In The New Ambidextrous Universe I write about the vortex theory of atoms. This popular 19th-century conjecture had an uncanny resemblance to superstrings. It maintained that atoms are not pointlike but are incredibly tiny loops of energy that vibrate at different frequencies. They are minute whirlpools in the ether, a rigid, frictionless substance then believed to permeate all space. The atoms have the structure of knots and links, their shapes and vibrations generating the properties of all the elements. Once created by the Almighty, they last forever.

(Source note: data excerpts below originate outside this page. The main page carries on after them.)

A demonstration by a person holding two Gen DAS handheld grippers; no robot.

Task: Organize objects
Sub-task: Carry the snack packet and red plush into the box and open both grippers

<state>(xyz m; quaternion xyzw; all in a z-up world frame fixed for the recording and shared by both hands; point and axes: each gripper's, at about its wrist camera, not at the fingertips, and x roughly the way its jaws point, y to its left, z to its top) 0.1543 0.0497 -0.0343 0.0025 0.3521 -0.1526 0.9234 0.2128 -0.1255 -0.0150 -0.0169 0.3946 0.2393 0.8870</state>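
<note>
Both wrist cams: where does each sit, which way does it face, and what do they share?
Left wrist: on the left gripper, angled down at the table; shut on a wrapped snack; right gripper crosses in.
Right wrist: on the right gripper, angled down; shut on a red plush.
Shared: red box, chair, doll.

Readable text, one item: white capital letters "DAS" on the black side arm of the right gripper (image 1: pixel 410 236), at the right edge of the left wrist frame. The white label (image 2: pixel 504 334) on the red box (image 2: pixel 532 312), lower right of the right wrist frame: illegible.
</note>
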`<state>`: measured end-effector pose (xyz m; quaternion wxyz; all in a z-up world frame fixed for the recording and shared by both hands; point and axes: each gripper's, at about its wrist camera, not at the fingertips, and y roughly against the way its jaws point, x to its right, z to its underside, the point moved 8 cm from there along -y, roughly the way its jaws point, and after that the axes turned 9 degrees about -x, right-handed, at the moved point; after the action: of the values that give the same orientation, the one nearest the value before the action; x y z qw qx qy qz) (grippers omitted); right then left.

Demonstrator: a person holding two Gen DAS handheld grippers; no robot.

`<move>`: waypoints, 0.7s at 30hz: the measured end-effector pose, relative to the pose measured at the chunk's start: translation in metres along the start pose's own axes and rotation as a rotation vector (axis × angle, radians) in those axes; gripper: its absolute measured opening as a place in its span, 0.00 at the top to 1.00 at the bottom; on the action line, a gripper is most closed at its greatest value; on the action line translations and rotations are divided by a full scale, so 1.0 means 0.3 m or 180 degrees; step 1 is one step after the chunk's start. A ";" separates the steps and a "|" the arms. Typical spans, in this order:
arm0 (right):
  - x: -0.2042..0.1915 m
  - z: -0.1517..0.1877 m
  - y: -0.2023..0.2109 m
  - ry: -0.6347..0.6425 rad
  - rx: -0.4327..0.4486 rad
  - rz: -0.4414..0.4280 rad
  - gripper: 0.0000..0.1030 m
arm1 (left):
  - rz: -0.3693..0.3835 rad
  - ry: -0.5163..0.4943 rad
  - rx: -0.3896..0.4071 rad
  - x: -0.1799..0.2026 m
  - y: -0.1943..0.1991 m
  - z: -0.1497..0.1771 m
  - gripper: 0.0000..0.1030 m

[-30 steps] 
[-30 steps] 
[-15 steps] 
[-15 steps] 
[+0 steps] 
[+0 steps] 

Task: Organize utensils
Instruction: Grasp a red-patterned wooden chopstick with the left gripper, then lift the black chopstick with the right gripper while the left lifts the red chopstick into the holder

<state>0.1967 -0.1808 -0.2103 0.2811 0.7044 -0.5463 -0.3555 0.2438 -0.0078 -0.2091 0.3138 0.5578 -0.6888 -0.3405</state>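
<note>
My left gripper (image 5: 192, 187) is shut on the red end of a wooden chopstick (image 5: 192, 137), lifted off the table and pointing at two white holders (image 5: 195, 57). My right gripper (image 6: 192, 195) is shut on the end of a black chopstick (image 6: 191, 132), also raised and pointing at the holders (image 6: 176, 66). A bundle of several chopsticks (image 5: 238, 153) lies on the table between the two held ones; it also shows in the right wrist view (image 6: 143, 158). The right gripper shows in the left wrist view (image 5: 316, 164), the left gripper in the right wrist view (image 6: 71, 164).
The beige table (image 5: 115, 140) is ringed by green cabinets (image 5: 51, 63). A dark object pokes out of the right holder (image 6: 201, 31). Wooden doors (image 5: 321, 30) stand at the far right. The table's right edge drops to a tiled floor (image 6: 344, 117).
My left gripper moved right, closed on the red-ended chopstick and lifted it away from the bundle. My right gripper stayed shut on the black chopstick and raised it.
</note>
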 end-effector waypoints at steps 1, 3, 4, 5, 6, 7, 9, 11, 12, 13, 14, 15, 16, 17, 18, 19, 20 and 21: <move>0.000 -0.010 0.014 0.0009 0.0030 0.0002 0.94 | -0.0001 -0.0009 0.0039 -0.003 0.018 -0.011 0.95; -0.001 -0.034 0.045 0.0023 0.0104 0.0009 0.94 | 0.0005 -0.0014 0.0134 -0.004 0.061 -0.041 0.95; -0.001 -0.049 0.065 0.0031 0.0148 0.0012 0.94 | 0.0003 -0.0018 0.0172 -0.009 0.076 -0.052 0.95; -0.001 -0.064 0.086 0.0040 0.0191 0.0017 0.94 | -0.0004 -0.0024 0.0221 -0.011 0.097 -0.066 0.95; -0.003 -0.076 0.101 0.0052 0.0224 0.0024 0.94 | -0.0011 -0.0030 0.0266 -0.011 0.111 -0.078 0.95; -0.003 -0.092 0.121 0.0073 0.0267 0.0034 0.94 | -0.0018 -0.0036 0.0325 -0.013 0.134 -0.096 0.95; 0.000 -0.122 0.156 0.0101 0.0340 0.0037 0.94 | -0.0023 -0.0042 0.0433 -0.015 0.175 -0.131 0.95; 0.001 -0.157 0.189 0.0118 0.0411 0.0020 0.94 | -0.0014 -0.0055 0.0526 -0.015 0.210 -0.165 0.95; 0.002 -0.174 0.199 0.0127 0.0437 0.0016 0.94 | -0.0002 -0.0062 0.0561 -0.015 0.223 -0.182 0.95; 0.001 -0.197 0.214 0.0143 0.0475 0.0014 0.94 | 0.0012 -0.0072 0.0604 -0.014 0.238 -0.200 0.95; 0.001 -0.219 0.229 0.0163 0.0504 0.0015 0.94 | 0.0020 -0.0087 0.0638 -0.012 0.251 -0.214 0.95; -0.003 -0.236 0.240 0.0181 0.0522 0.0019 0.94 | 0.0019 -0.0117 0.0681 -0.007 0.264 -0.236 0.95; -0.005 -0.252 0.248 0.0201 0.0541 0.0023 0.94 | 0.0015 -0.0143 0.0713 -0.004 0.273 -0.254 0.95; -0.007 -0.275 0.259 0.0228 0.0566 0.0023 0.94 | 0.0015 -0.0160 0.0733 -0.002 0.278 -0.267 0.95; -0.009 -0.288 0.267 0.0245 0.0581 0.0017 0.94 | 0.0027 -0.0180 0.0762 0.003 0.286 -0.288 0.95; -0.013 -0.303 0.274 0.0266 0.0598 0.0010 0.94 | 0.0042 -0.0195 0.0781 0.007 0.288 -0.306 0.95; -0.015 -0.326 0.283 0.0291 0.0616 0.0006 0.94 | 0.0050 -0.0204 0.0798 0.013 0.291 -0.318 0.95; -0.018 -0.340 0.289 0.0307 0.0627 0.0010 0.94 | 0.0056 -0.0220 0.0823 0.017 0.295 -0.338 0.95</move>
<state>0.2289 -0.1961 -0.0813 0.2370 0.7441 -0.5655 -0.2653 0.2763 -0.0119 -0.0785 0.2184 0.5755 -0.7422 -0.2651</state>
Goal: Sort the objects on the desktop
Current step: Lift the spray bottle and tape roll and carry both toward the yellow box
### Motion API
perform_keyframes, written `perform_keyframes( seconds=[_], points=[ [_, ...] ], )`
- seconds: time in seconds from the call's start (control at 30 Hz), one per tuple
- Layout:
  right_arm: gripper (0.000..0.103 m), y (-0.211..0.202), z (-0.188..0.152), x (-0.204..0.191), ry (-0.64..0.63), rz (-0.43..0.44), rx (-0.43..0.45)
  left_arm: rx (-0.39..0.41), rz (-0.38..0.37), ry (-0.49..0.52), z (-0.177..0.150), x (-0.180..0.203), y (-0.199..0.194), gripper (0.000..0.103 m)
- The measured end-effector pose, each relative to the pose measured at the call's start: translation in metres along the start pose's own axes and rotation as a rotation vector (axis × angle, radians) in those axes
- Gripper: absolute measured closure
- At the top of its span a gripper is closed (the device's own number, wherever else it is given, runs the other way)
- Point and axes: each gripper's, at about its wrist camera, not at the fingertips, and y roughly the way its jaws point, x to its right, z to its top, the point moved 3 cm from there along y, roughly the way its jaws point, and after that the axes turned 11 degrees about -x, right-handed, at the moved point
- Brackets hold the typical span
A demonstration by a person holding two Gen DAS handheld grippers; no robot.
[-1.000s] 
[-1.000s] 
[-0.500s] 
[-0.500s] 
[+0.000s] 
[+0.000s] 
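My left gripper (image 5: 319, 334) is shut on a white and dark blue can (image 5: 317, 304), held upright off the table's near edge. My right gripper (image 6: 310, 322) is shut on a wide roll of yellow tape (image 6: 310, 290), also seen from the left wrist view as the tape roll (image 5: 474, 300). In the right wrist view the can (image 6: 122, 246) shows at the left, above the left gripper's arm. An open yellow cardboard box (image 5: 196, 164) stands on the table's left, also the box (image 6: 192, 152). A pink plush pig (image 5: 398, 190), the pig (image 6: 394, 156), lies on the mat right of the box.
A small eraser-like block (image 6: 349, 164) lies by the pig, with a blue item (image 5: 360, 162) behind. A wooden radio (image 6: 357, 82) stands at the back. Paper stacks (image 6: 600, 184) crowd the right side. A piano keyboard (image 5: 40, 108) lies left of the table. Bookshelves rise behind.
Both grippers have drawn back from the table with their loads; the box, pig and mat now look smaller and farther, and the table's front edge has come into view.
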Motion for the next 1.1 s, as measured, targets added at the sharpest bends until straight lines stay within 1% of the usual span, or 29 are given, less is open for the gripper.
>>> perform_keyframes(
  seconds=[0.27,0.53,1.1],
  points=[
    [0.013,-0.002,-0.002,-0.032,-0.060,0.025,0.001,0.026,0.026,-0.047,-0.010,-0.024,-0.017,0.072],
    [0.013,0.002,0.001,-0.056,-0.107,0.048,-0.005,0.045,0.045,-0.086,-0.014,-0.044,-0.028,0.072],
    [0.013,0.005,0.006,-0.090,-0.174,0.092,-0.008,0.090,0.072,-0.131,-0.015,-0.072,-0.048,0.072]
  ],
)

In researching vortex theory, I came across many statements by eminent physicists, including Lord Kelvin and James Clerk Maxwell, suggesting that vortex theory was far too beautiful not to be true. Papers on the topic proliferated, books about it were published. Scottish mathematician Peter Tait's work on vortex atoms led to advances in knot theory. Tait predicted it would take several generations to develop the theory's mathematical foundations. Beautiful though it seemed, the vortex theory proved to be a glorious road that led nowhere.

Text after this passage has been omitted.